Landmark's Historian

Unusually for such a small team, Landmark has employed its own in-house Historian since its foundation in 1965. Caroline has been Landmark’s Historian since 2000. Documentary research into Landmark’s buildings lies at the heart of her contribution to all aspects of Landmark’s work, feeding into the understanding of its buildings and how to restore them. Caroline writes, speaks and lectures extensively about Landmark’s buildings to a wide range of audiences, and oversees Landmark’s outreach programmes and archives. She writes the Landmark History Albums, and gathers the libraries in Landmarks.

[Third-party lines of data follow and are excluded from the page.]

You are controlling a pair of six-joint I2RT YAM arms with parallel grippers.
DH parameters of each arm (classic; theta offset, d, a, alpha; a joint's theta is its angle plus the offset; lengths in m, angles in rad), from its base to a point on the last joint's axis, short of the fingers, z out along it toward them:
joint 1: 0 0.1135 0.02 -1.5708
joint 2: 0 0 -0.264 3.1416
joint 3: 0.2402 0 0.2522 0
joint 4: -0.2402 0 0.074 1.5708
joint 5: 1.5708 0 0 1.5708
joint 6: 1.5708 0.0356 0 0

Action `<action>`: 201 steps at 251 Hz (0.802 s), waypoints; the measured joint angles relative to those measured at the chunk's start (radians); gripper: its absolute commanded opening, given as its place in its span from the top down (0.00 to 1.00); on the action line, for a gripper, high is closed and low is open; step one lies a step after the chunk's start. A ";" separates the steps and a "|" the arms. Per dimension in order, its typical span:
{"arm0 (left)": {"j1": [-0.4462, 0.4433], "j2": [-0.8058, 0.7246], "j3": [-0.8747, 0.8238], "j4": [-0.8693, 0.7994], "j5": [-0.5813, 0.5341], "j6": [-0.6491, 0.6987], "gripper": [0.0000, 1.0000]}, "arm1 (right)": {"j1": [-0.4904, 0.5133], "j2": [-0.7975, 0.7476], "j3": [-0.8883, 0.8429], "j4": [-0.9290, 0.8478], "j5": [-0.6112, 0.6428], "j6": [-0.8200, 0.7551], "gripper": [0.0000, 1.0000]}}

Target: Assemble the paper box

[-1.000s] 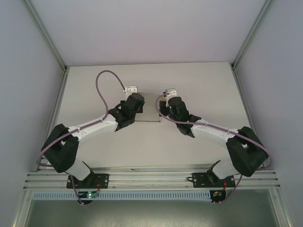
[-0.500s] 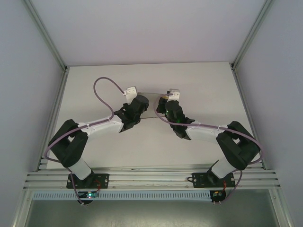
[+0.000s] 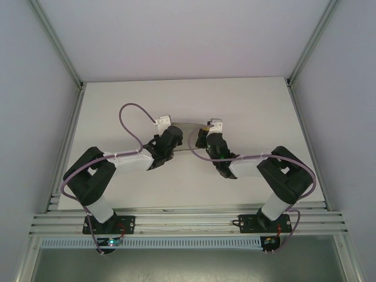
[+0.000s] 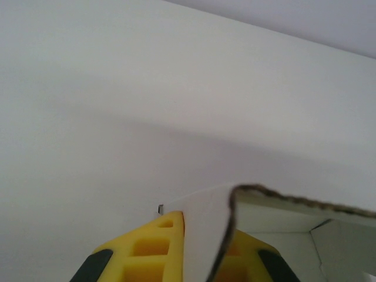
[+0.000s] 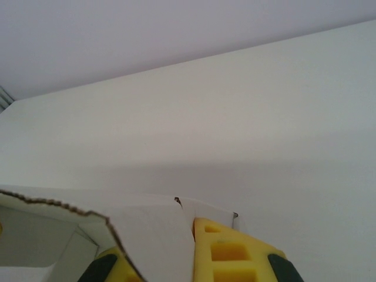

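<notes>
the paper box (image 3: 188, 136) lies at mid-width on the table (image 3: 252, 106), a little past the table's middle on the side away from the arm bases, a pale grey-white stretch of card with its long axis running left to right. in the overhead view it reads as a shallow, half-formed shape; how far the panels are folded cannot be told from there. at the box's left end sits the left gripper (image 3: 174, 134), at its right end the right gripper (image 3: 203, 134), so the card spans the gap between them and each arm is about equally near its own end. the left wrist view shows a curved white panel (image 4: 205, 235) with a raw brownish edge passing between the yellow fingers (image 4: 167, 241), and the box's inner walls opening to the right of it; these fingers look pinched onto that panel. the right wrist view mirrors this: a panel (image 5: 153, 229) with the same ragged edge runs between its yellow fingers (image 5: 226, 244), the box's hollow lying to the left, and these too appear closed around the card. as a judgement, the step in hand is forming the end walls, and the next move depends on both ends being handled along that left-right axis together, since pulling one end alone would likely skew or slide the light card across the table.
</notes>
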 measured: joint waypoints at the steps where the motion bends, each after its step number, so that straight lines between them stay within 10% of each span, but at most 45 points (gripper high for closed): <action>1: 0.000 0.000 -0.002 0.003 0.001 0.001 1.00 | 0.000 0.001 -0.002 0.004 0.000 -0.001 1.00; 104: -0.042 0.006 -0.149 0.288 0.003 0.044 1.00 | 0.008 0.022 -0.151 0.256 -0.004 -0.082 1.00; 201: -0.088 0.010 -0.235 0.354 0.041 0.040 0.70 | 0.073 0.027 -0.227 0.345 0.109 -0.172 1.00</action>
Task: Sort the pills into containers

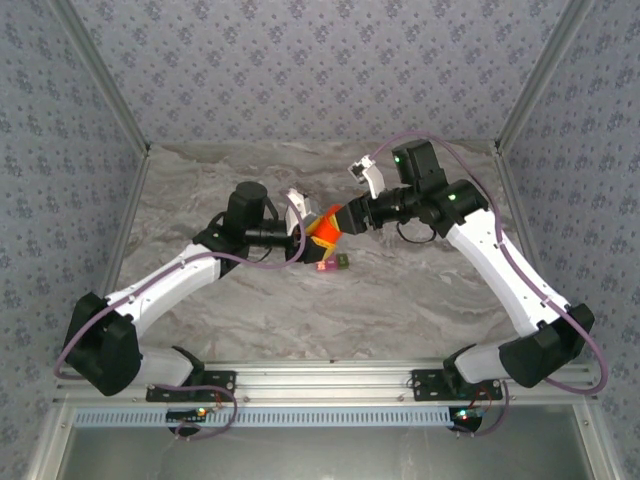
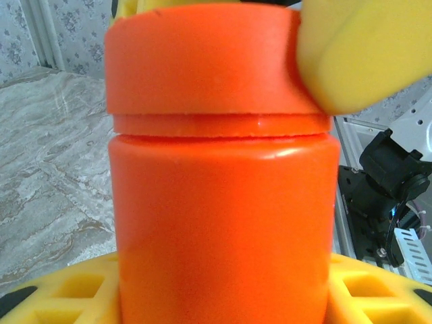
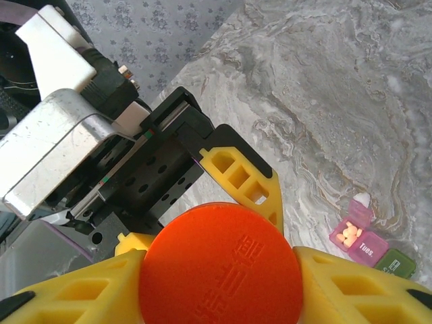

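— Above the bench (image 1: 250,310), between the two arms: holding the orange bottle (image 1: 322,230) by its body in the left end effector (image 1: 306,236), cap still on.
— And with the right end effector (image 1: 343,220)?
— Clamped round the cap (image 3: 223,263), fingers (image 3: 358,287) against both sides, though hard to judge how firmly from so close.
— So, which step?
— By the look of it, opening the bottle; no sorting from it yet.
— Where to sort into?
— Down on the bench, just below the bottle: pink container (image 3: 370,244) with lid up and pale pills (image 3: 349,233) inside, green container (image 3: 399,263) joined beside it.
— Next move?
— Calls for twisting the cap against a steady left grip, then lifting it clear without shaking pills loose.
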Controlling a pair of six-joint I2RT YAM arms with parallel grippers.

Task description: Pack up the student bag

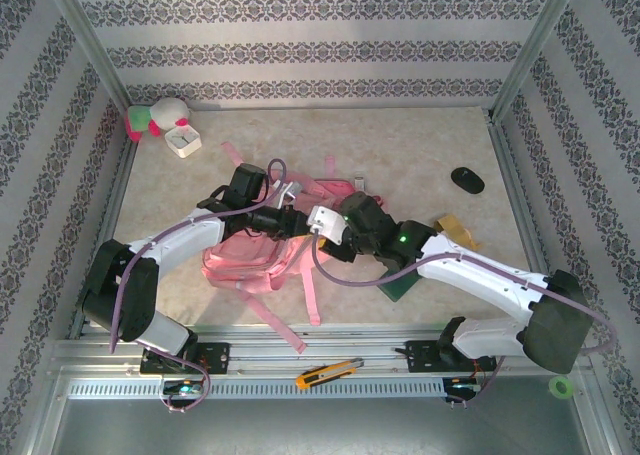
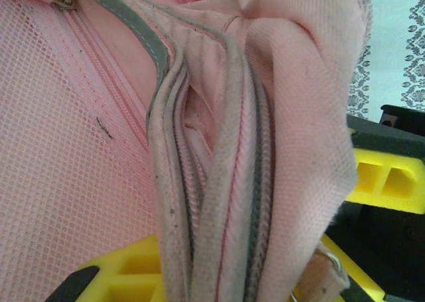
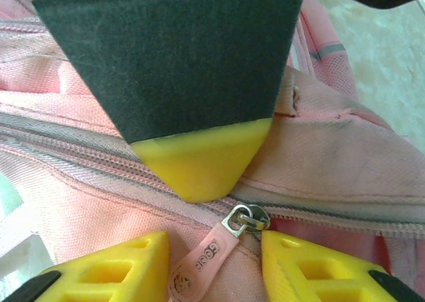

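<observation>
The student bag [image 1: 245, 260], a big soft pink backpack, lies in the middle of the table with its straps spread out. My left gripper [image 1: 300, 218] is shut on a bunched fold of the bag's fabric and zip track [image 2: 226, 202], which runs between its yellow fingers [image 2: 126, 269]. My right gripper [image 1: 324, 225] faces it, almost touching. In the right wrist view its jaws stand open on either side of the pink zip pull [image 3: 202, 262]. The metal slider [image 3: 247, 219] sits against its right finger [image 3: 319, 265]. A yellow-tipped finger of the left gripper [image 3: 199, 162] presses on the zip just above.
A pink-and-white plush toy [image 1: 150, 120] and a white box [image 1: 183, 140] sit at the back left. A black oval object [image 1: 467, 180] lies at the back right. A dark green flat thing [image 1: 405, 285] is under my right arm. An orange cutter [image 1: 328, 372] rests on the front rail.
</observation>
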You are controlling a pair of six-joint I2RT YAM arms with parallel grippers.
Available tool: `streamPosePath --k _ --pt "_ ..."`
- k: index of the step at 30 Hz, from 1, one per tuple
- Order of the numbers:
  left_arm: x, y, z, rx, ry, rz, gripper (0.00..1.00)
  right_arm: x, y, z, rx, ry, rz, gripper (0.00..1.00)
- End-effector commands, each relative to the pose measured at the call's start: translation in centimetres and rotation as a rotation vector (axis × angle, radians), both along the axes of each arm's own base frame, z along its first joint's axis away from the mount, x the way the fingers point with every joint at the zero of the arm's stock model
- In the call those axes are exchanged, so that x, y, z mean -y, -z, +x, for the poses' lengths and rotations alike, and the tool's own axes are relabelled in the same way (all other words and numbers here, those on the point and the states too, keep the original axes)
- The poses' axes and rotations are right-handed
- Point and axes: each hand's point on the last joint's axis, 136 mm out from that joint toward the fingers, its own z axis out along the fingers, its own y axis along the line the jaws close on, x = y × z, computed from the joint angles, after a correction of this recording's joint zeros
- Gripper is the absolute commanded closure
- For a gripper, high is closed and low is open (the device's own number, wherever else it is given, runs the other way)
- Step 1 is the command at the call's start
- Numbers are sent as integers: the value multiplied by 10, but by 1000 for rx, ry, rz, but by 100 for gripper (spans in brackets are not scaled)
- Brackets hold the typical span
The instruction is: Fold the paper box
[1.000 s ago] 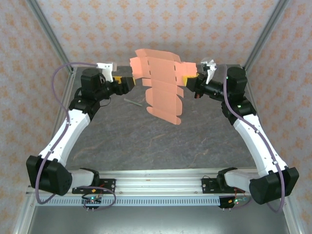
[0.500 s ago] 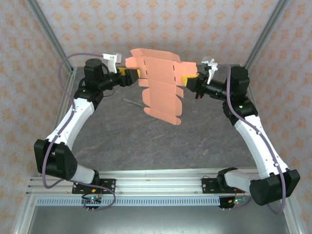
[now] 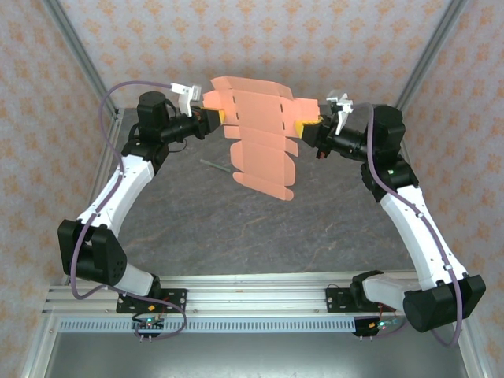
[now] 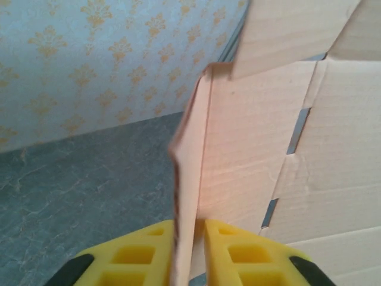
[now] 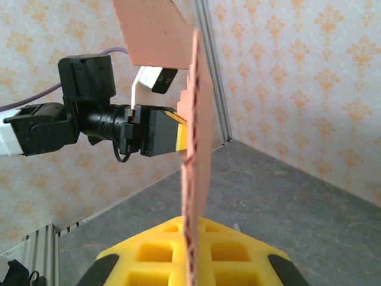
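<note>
The paper box (image 3: 264,146), a flat salmon-orange die-cut sheet of thin card, hung in the air between the two pincers, above the grey marbled table (image 3: 236,228); the left gripper (image 3: 214,118) was clamped on a side flap; the right gripper (image 3: 307,126) pinched the opposite edge, the card rising from between its yellow pads (image 5: 155,250); light and floppy, the sheet would likely bow or crease if squeezed mid-panel; edge holds beside the fold lines looked safest.
</note>
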Motion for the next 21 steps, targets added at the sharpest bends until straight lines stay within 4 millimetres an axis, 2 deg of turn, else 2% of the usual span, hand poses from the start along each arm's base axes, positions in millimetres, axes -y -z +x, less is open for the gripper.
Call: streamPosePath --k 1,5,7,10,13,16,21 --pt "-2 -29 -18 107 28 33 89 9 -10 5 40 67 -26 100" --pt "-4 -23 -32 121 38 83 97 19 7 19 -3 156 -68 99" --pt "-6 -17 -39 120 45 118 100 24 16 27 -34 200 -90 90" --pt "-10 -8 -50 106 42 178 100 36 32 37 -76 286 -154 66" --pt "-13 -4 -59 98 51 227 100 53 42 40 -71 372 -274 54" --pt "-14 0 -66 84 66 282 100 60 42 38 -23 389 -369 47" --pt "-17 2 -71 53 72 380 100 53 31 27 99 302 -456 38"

Caroline gained a First in Modern History from Jesus College, Oxford, before spending ten years in international marketing working for Unilever and RJR Nabisco, during which she took a part time MA in Early Modern History at Birkbeck. A further decade was spent living in Barcelona and Connecticut, and bringing up her three children. Buying a 15th-century church house prompted an interest in historic buildings, and led to an MSc in Historic Conservation, at Oxford Brookes. A Fellow of the Society of Antiquaries, she has served on the committee of the Society of Architectural Historians. In 2018, she began studying in her own time for a part-time DPhil in Architectural History at Oxford University, on Fired Artificial Stone 1650-1850, which she sees as unfinished business.

Caroline loves art, music and theatre, and values them as much as historic architecture as sources to inform our understanding of the past and present. With Anna, she co-authored Landmark: A History of Britain in 50 Buildings, and in 2004 edited Dearest Augustus & I: the Journal of Jane Pugin. She has published numerous articles on Landmark’s buildings and is a regular specialist contributor on television and radio. Caroline has as many research interests as there are Landmarks. Some examples of her particular specialisms are Coade stone (Belmont), A W Pugin (The Grange), James Boswell (Auchinleck House), Llwyn Celyn and the Llanthony Valley - and the histories of pineapples (The Pineapple) and rabbits (The Warren House)!